Curating AI Agent Clusters
Multiple AI agents working in concert, embodying a collective intelligence
Artificial intelligence (AI) tools continue to emerge every day. These tools can help drive company growth, streamline operations, and enhance decision-making processes. However, for many C-suite executives, particularly those at the growth stage of their companies, the path to integrating AI can seem daunting. You may be wondering, “Where do I even start?” We believe you should just start, and iterate often. At Virgent AI, we are exploring a tailored approach by developing specialized agent clusters. These clusters are designed to cater to the unique needs of professionals across various domains, such as CFOs, legal professionals, and product managers.
First, let’s talk terms.
RAG (Retrieval-Augmented Generation): This type of AI model enhances text generation by incorporating a retrieval component. The model retrieves relevant information from a large corpus of data and then uses this information to help generate responses. This approach combines the capabilities of both traditional natural language understanding models and the vast storage of information, making it more effective in producing accurate and contextually relevant outputs.
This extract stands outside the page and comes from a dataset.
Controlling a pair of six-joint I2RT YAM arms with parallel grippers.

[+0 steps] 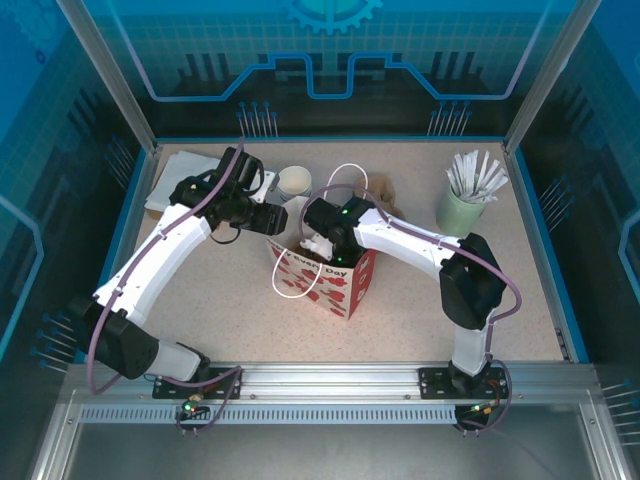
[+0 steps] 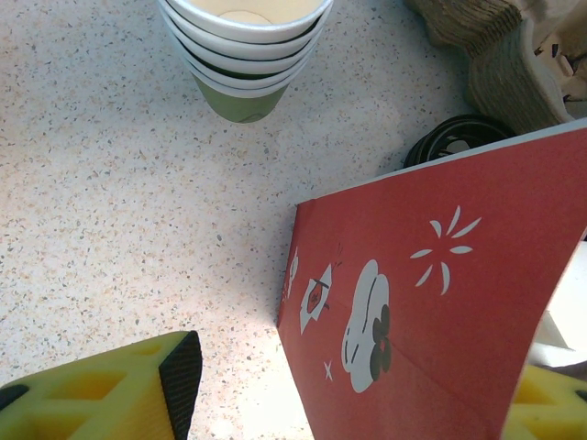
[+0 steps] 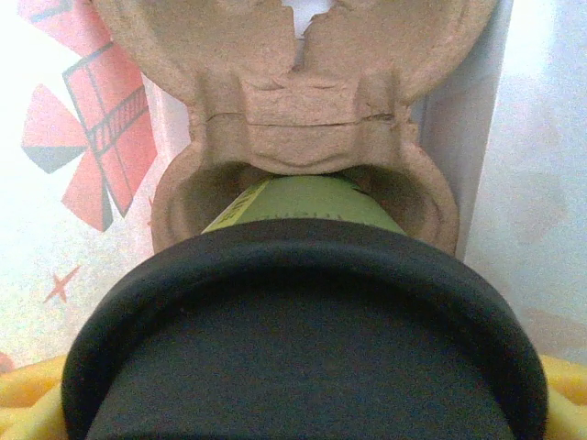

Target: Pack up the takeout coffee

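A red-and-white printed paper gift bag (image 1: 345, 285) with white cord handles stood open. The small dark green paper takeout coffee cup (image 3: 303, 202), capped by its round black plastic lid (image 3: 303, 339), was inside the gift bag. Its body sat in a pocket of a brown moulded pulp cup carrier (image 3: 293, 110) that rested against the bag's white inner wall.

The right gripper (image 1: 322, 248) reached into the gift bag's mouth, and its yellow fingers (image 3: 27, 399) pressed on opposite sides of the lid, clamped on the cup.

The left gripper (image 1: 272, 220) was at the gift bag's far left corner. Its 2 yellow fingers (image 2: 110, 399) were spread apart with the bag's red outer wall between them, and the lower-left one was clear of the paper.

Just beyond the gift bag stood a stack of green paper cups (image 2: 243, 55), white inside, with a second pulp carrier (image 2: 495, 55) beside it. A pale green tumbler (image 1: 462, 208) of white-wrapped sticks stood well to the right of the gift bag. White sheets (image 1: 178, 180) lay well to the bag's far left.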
AGI (Artificial General Intelligence): AGI refers to a type of AI that can understand, learn, and apply knowledge across a broad range of tasks, similar to human intelligence. AGI can perform any intellectual task that a human being can and is adaptable to new circumstances without being specifically trained for them. This contrasts with current AI technologies, which are designed to excel in specific, narrow tasks (narrow AI).
AI Agents: These are software entities that perform tasks for users or other programs. They are designed to be autonomous, capable of making decisions based on the data they process, and often interact with other systems or environments. AI agents can range from simple automated bots performing repetitive tasks to complex systems interacting with humans and other AI in dynamic environments.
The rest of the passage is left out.